Comparison of the regional mean values for the human MRSI results. Average (a) NAA, (b) Cre, and (c) Cho metabolite values and (d, e) their ratios obtained from the brain lobar analysis at the three Sites. Only results for the right brain hemisphere are shown. The asterisks indicate statistically significant inter-site differences, for p < 0.05.

DISCUSSION

A volumetric EPSI acquisition has been implemented on MR instruments from three different vendors at different sites and demonstrated to map regional metabolite distributions with results that were consistent and comparable between sites. Significant differences were found mainly in the temporal lobe and cerebellum, which are regions that are most strongly impacted by magnetic susceptibility effects from the adjacent skull base and air spaces and by differences in the slab selection profiles. Similar spectral quality results were obtained at all sites for the phantom experiments with acceptable uniformity at all sites as confirmed by NAAD values. The in vivo measurements also indicated some differences of SNR, which did not have a strong impact on the relative quality of spectral fitting results, and the differences in image quality and the extent of coverage of the brain were attributed to inter-site differences in RF excitation profiles and B0 homogeneity.
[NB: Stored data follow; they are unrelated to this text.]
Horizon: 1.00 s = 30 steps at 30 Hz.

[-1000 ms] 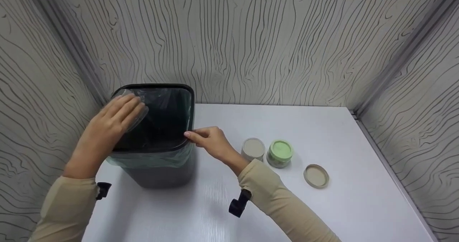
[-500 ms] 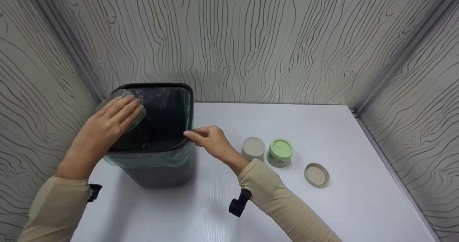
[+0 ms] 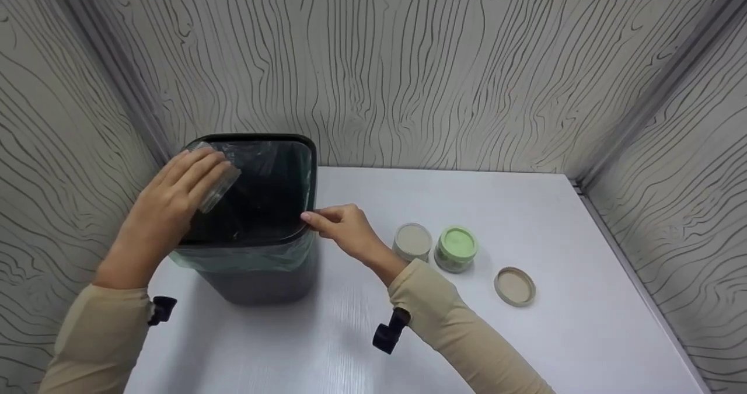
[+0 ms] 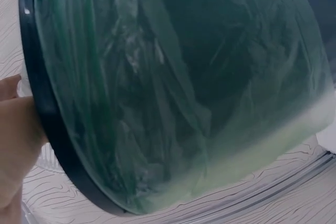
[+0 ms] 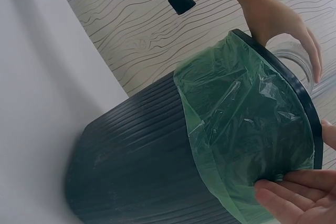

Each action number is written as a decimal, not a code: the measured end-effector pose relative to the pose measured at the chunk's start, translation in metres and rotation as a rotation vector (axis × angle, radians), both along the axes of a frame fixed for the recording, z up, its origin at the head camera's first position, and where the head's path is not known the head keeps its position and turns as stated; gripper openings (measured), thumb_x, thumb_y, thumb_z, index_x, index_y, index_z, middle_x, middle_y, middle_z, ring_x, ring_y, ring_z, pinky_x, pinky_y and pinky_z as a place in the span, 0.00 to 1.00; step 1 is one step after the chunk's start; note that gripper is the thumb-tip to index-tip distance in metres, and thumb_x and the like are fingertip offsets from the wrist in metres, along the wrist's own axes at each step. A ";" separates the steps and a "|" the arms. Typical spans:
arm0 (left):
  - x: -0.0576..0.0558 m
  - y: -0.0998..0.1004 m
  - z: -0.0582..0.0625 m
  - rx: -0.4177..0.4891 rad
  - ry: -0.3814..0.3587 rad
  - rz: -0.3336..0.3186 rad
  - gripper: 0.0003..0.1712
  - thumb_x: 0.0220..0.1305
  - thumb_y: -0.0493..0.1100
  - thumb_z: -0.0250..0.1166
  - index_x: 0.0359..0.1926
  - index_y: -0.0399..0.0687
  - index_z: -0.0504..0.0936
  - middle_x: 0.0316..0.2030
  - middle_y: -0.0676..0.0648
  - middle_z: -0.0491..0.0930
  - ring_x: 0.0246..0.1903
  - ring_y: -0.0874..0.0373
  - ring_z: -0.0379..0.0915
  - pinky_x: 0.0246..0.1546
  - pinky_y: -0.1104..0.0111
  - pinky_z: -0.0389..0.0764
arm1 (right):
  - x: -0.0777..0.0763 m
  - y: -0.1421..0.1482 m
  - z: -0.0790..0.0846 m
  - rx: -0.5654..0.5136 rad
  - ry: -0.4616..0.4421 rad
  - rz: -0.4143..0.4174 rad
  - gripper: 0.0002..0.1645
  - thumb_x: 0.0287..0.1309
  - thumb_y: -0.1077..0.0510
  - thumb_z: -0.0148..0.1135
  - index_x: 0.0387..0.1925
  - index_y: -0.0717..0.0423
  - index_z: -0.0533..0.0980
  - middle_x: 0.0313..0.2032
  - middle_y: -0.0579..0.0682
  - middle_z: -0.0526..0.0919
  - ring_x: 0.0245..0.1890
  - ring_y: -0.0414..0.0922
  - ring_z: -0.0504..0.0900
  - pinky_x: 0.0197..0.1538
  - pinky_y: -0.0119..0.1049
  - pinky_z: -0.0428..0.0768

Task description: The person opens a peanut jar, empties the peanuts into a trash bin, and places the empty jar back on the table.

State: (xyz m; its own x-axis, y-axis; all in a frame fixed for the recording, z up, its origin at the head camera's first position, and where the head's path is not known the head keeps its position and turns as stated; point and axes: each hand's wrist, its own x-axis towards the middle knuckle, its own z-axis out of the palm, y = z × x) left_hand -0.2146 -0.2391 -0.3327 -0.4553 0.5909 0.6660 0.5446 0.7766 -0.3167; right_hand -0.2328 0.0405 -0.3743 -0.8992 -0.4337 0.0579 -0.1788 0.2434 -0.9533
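Observation:
My left hand [image 3: 172, 198] grips a clear jar [image 3: 220, 191] from above, tilted over the mouth of a dark grey trash bin [image 3: 262, 289]. In the right wrist view the clear jar [image 5: 295, 60] shows its ringed open rim beside the bin's black edge. A translucent green bag [image 3: 251, 260] lines the bin and folds down over the outside. My right hand [image 3: 344, 229] pinches the bin's near right rim, thumb inside and fingers outside against the bag [image 5: 247, 119]. The left wrist view is mostly filled by the bag [image 4: 157, 87], with much of the left hand hidden behind the rim.
Right of the bin, on the white table [image 3: 572, 335], stand a jar with a grey lid [image 3: 412, 239] and a jar with a green lid [image 3: 457, 245]. A loose beige lid [image 3: 515, 286] lies farther right. Wood-patterned walls [image 3: 373, 73] enclose the back and sides.
My left hand has shifted slightly and turned the clear jar, so it now shows more edge-on over the bin. The right hand has stayed at the rim.

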 end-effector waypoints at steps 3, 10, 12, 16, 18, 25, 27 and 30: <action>-0.001 0.001 0.000 0.043 0.001 -0.027 0.43 0.37 0.10 0.59 0.60 0.33 0.73 0.58 0.37 0.75 0.61 0.43 0.68 0.78 0.69 0.48 | 0.000 0.000 -0.001 0.004 0.005 -0.001 0.22 0.67 0.53 0.55 0.52 0.66 0.79 0.52 0.64 0.83 0.55 0.54 0.83 0.56 0.39 0.83; -0.002 0.000 -0.003 0.105 -0.001 -0.055 0.40 0.38 0.11 0.60 0.58 0.32 0.74 0.56 0.36 0.77 0.59 0.42 0.69 0.77 0.70 0.52 | 0.000 -0.001 -0.002 0.012 -0.001 -0.004 0.22 0.67 0.53 0.54 0.53 0.66 0.78 0.52 0.64 0.83 0.55 0.54 0.82 0.57 0.39 0.83; -0.002 -0.001 -0.004 0.125 -0.003 -0.057 0.44 0.33 0.11 0.62 0.58 0.32 0.74 0.56 0.36 0.77 0.58 0.42 0.70 0.76 0.70 0.54 | 0.000 -0.001 -0.002 0.013 -0.002 -0.009 0.22 0.67 0.53 0.55 0.52 0.66 0.79 0.52 0.63 0.83 0.55 0.54 0.82 0.56 0.39 0.83; -0.003 0.000 -0.005 0.186 0.001 -0.085 0.46 0.29 0.10 0.59 0.58 0.33 0.74 0.55 0.35 0.77 0.57 0.41 0.70 0.75 0.70 0.57 | 0.000 -0.001 -0.002 0.004 -0.006 -0.016 0.22 0.67 0.53 0.55 0.52 0.66 0.79 0.53 0.63 0.82 0.55 0.54 0.82 0.56 0.39 0.83; -0.003 0.000 -0.006 0.223 0.000 -0.099 0.46 0.29 0.10 0.57 0.58 0.32 0.74 0.54 0.35 0.78 0.57 0.40 0.69 0.75 0.71 0.57 | 0.000 -0.001 -0.002 -0.003 -0.011 -0.019 0.22 0.67 0.53 0.55 0.52 0.67 0.79 0.53 0.64 0.82 0.56 0.55 0.82 0.57 0.39 0.83; 0.004 0.002 -0.009 0.300 -0.090 -0.064 0.56 0.15 0.16 0.75 0.59 0.31 0.72 0.56 0.34 0.76 0.58 0.39 0.68 0.75 0.77 0.53 | 0.002 -0.001 -0.004 -0.011 -0.034 -0.031 0.23 0.67 0.52 0.55 0.52 0.66 0.79 0.52 0.63 0.83 0.54 0.54 0.83 0.56 0.38 0.83; 0.005 0.002 -0.010 0.299 -0.107 -0.045 0.58 0.13 0.19 0.78 0.60 0.30 0.71 0.57 0.33 0.75 0.58 0.38 0.68 0.75 0.79 0.50 | 0.002 -0.002 -0.004 -0.006 -0.026 -0.035 0.23 0.67 0.52 0.55 0.52 0.66 0.79 0.51 0.63 0.84 0.53 0.53 0.83 0.55 0.37 0.84; 0.006 0.003 -0.011 0.313 -0.115 -0.032 0.58 0.14 0.21 0.80 0.60 0.29 0.70 0.57 0.32 0.74 0.59 0.37 0.68 0.74 0.81 0.49 | 0.003 -0.002 -0.004 0.000 -0.030 -0.042 0.22 0.67 0.52 0.55 0.51 0.65 0.79 0.51 0.63 0.84 0.53 0.53 0.84 0.55 0.37 0.84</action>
State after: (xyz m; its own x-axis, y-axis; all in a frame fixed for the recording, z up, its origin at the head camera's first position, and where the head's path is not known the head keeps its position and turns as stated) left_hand -0.2088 -0.2361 -0.3440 -0.5230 0.3809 0.7625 0.5884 0.8085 -0.0003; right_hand -0.2295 0.0388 -0.3783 -0.9178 -0.3960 0.0301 -0.1394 0.2504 -0.9580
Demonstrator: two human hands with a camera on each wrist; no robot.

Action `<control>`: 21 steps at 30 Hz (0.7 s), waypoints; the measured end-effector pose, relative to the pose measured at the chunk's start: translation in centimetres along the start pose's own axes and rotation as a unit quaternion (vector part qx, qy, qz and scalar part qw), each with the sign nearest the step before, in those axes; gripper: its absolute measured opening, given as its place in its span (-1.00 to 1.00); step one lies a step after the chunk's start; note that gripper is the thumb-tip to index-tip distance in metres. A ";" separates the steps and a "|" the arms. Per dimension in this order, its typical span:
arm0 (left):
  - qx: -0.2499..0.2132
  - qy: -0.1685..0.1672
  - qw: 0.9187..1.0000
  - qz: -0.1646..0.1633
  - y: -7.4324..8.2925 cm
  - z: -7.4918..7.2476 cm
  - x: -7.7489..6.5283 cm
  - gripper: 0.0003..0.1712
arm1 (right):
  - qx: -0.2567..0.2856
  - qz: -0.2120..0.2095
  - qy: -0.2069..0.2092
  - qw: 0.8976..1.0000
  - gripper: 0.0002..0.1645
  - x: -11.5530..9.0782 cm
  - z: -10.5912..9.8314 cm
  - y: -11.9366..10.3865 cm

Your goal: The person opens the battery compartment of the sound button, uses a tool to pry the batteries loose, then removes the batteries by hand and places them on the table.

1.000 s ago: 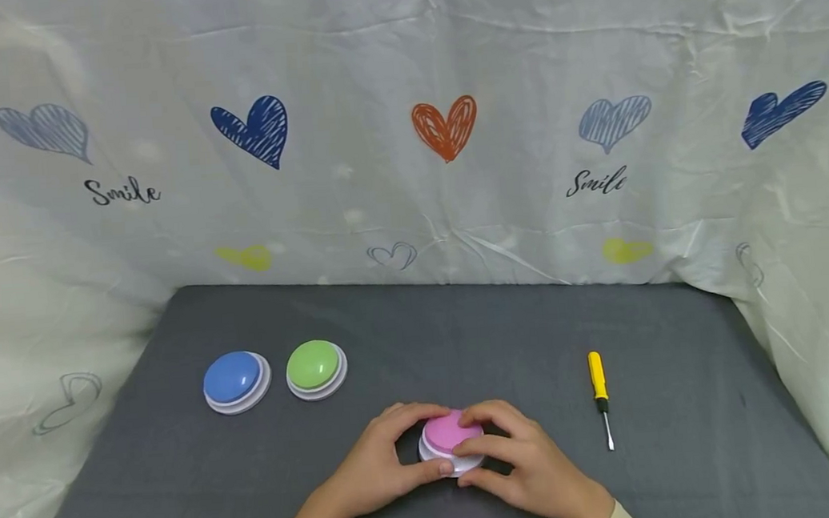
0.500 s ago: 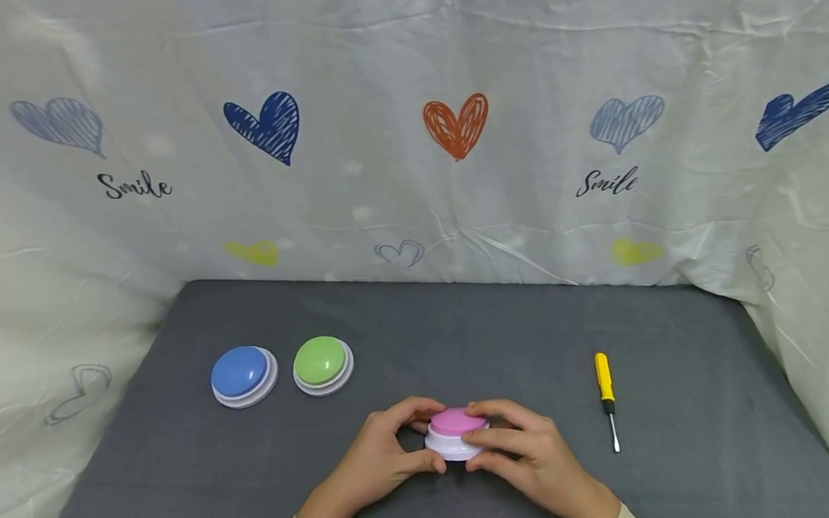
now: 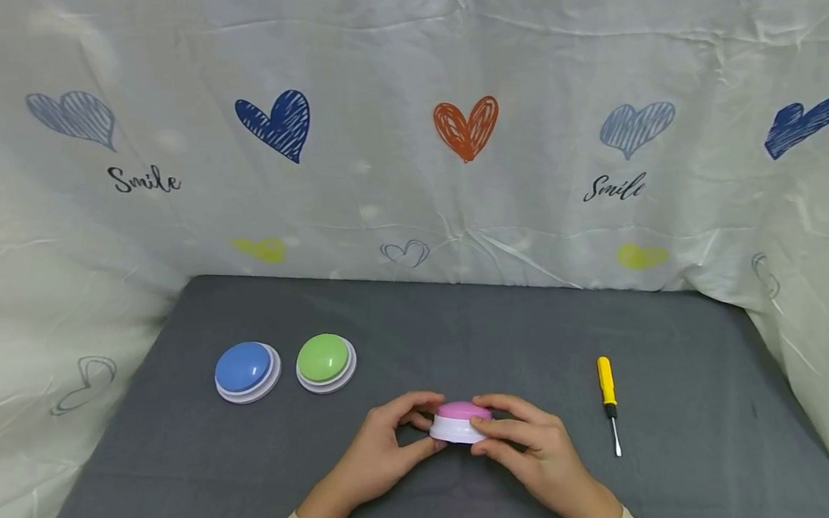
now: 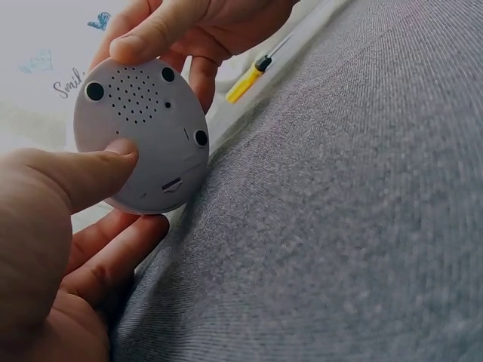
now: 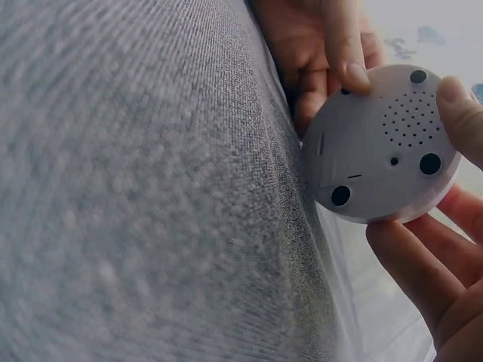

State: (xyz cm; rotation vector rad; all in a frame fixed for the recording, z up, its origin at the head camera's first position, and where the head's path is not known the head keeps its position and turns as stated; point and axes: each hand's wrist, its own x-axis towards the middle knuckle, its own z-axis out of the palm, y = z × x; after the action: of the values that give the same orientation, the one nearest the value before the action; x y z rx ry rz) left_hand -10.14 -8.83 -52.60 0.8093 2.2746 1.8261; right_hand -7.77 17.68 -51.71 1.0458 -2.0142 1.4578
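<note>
Between my two hands I hold a round push-button buzzer (image 3: 459, 424) with a pink dome and a white base. My left hand (image 3: 381, 452) pinches its left side, thumb under the base. My right hand (image 3: 536, 447) grips the other side, fingers along the pink dome and rim, thumb low on the base. Both wrist views show the white underside (image 4: 151, 151) with dark round feet, a patch of small speaker holes, a small screw hole and the outline of a battery cover. The left thumb (image 4: 98, 170) presses flat on that underside. The pink dome faces away there.
A blue buzzer (image 3: 243, 369) and a green buzzer (image 3: 324, 360) sit on white bases at the left of the grey cloth-covered table (image 3: 506, 333). To the right lies a yellow-handled screwdriver (image 3: 607, 390), blade toward me. A white heart-printed curtain (image 3: 351, 183) hangs behind.
The pink buzzer has come up off the table and tipped so its white side faces me. My left thumb has slid beneath its base. The head view has shifted slightly.
</note>
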 end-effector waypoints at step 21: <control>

One objective of this study was to examine the feasibility of achieving greater standardization of the MRSI measurement, with the aim of increasing acceptance as a clinical modality and making available normative values that can be used to improve diagnostic sensitivity. The present study targeted a volumetric MRSI approach with a self-calibrated processing procedure, which has been shown to be of value for a number of clinical applications (7-12). Features of the acquisition method included the use of lipid nulling (22) to sample a wide volume of the brain, thereby avoiding the volume localization requirement of the vendor-provided implementations of MRSI and providing a simpler scan prescription. In this and previous studies (5,9), this method of lipid suppression has been found to be easy to implement and to enable sampling close to the cortical surface. An additional feature of this implementation is the use of spatial oversampling, which represents a compromise with some loss of SNR for the purpose of reducing the intra-voxel B0 inhomogeneity (43) to minimize line broadening and lipid bleeding and to sample a wider volume of the brain.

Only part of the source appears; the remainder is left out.